EXERCISE DETAILS: Please return, exactly and only, the lines beginning at the top of the entries below and ending with the line containing "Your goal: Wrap"; keep out the pictures.

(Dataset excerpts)
....

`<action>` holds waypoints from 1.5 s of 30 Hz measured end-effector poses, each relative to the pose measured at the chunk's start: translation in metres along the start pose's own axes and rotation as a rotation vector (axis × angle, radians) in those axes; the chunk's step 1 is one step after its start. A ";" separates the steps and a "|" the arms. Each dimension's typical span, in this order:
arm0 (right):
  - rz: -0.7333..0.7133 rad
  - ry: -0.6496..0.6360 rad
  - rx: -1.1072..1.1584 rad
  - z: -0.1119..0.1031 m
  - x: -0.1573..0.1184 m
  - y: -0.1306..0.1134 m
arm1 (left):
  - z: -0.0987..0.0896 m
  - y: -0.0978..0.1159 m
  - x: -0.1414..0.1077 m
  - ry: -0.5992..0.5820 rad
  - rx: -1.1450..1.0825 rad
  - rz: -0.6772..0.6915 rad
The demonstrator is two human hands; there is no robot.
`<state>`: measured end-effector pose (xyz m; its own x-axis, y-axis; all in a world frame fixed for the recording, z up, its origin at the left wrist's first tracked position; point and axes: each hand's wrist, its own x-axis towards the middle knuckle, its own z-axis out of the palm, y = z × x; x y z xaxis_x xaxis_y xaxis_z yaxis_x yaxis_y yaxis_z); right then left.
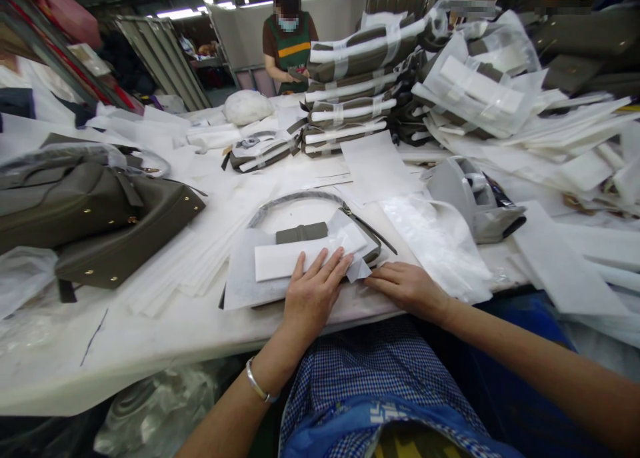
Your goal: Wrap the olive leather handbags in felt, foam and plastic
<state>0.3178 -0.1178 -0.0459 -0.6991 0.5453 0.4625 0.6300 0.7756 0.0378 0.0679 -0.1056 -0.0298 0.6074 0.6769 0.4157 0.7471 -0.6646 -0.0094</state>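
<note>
An olive handbag (301,233) lies flat on the table in front of me, its plastic-wrapped handle (295,197) arching away. White tissue paper (240,291) covers most of it, with a white foam strip (273,261) on top. My left hand (315,285) presses on the strip, palm down and fingers spread. At the bag's lower right corner, beside a folded flap of the paper, is my right hand (405,286). Its fingers are held together with the tips low at the edge; what they grip, if anything, is hidden. A dark strap (377,235) sticks out on the right.
Larger olive bags (135,225) lie at the left. A stack of wrapped bags (350,105) rises behind, with a co-worker (290,45) beyond it. Clear plastic (435,238), a grey stuffed bag (465,198) and loose white sheets (565,258) are on the right. The table edge (200,351) is near me.
</note>
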 end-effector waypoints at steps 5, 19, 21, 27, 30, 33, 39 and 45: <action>0.062 0.061 0.074 0.002 0.000 -0.014 | 0.001 0.000 0.000 0.014 0.022 0.006; 0.183 0.109 0.357 -0.008 -0.025 -0.039 | 0.005 0.000 -0.001 0.063 0.032 0.009; 0.196 0.100 0.342 -0.006 -0.020 -0.035 | 0.004 0.000 -0.002 0.059 0.031 0.010; 0.161 0.203 0.322 -0.002 -0.006 -0.028 | 0.003 -0.001 -0.002 0.023 0.032 0.018; 0.093 0.213 0.422 0.002 -0.005 -0.030 | 0.004 0.001 -0.003 0.050 0.029 0.012; 0.083 0.230 0.439 0.005 -0.008 -0.037 | 0.007 0.005 -0.006 0.103 0.037 -0.004; 0.133 0.274 0.405 -0.005 -0.017 -0.065 | 0.013 0.009 -0.009 0.127 0.047 -0.001; 0.123 0.277 0.357 -0.031 -0.009 -0.067 | 0.014 0.009 -0.010 0.120 0.052 0.048</action>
<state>0.2920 -0.1847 -0.0250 -0.4793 0.5723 0.6654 0.5131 0.7978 -0.3166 0.0720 -0.1144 -0.0466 0.6085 0.5997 0.5197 0.7327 -0.6761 -0.0778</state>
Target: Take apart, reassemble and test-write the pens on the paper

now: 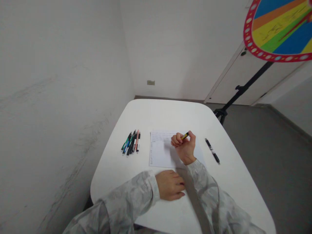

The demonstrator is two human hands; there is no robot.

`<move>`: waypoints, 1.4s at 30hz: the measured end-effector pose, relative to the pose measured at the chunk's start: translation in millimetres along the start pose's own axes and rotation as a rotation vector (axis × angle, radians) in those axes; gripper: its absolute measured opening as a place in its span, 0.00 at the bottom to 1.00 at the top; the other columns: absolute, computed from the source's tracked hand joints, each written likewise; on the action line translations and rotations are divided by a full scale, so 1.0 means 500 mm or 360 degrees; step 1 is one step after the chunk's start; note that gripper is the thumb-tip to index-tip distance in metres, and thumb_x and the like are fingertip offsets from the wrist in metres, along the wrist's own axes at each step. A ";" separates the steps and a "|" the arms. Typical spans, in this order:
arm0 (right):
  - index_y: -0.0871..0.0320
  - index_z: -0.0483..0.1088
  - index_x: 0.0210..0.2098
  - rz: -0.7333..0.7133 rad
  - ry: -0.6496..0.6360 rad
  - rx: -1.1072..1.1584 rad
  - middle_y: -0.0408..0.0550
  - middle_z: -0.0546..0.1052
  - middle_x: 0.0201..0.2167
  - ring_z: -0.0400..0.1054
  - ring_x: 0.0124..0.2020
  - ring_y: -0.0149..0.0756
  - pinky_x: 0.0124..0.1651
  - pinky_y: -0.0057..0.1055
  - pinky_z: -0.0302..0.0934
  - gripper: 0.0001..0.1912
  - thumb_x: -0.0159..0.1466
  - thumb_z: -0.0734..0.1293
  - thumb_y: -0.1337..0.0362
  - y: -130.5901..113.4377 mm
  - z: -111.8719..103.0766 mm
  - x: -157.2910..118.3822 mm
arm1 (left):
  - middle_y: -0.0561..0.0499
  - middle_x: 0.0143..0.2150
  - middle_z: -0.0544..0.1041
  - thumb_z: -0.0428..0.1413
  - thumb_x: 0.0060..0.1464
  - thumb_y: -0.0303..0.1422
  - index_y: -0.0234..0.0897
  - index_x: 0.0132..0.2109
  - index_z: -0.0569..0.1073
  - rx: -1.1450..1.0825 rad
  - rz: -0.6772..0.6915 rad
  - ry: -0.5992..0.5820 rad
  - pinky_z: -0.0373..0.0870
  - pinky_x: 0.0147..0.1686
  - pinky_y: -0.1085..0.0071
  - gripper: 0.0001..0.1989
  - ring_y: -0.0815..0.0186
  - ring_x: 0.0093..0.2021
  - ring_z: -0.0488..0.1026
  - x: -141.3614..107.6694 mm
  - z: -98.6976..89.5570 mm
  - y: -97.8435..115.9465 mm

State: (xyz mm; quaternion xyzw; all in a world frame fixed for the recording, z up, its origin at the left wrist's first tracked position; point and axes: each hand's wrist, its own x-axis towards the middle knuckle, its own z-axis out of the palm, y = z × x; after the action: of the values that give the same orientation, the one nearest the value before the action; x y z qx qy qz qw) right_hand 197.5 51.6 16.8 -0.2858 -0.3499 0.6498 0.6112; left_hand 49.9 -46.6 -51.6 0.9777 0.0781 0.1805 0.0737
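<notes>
My right hand (184, 148) is raised over the sheet of paper, palm turned up. Its fingers are closed around a yellow-and-black pen (185, 136), most of which they hide. Beneath it lies the white paper (158, 156), with handwritten lines along its top and a column of small marks down its left side. My left hand (170, 185) rests palm down on the white table (136, 113), just nearer to me than the paper, holding nothing, with the fingers slightly apart. To the right of the paper lies a black pen (212, 151).
A bunch of several pens (131, 143), black, blue, green and pink, lies left of the paper. Walls stand close on the left and behind the table. A colourful prize wheel (280, 29) on a black stand (243, 87) is at the back right.
</notes>
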 end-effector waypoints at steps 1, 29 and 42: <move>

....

EXPECTED ANSWER:
`<action>` holds waypoints from 1.5 s of 30 Hz measured end-effector poses, each relative to the pose measured at the chunk's start: translation in metres along the start pose's own axes and rotation as a rotation vector (axis × angle, radians) in those axes; the chunk's step 1 is one step after its start. A ";" separates the steps and a "|" the arms. Each dimension's typical span, in this order:
arm0 (right):
  - rz: -0.7333..0.7133 rad
  - ry: -0.6496..0.6360 rad
  - rx: -1.1072..1.1584 rad
  - z: -0.1119..0.1031 m
  - x: -0.1573..0.1184 m
  - y: -0.1306..0.1134 m
arm1 (left):
  - z: -0.0987..0.0896 m
  - y: -0.0978..0.1159 m
  - x: -0.1414..0.1077 m
  - ry: -0.5992..0.5820 rad
  - rx: -1.1450..1.0825 rad
  - rz: -0.6772..0.6915 rad
The demonstrator is two human hands; there is no robot.
`<state>`: measured end-effector pose (xyz m; its own x-axis, y-axis; all in a world frame fixed for the recording, z up, its origin at the left wrist's first tracked position; point and axes: each hand's wrist, its own x-axis towards the middle knuckle, its own z-axis out of the palm, y = z × x; x y z xaxis_x xaxis_y xaxis_z yaxis_x yaxis_y yaxis_z); right then left.
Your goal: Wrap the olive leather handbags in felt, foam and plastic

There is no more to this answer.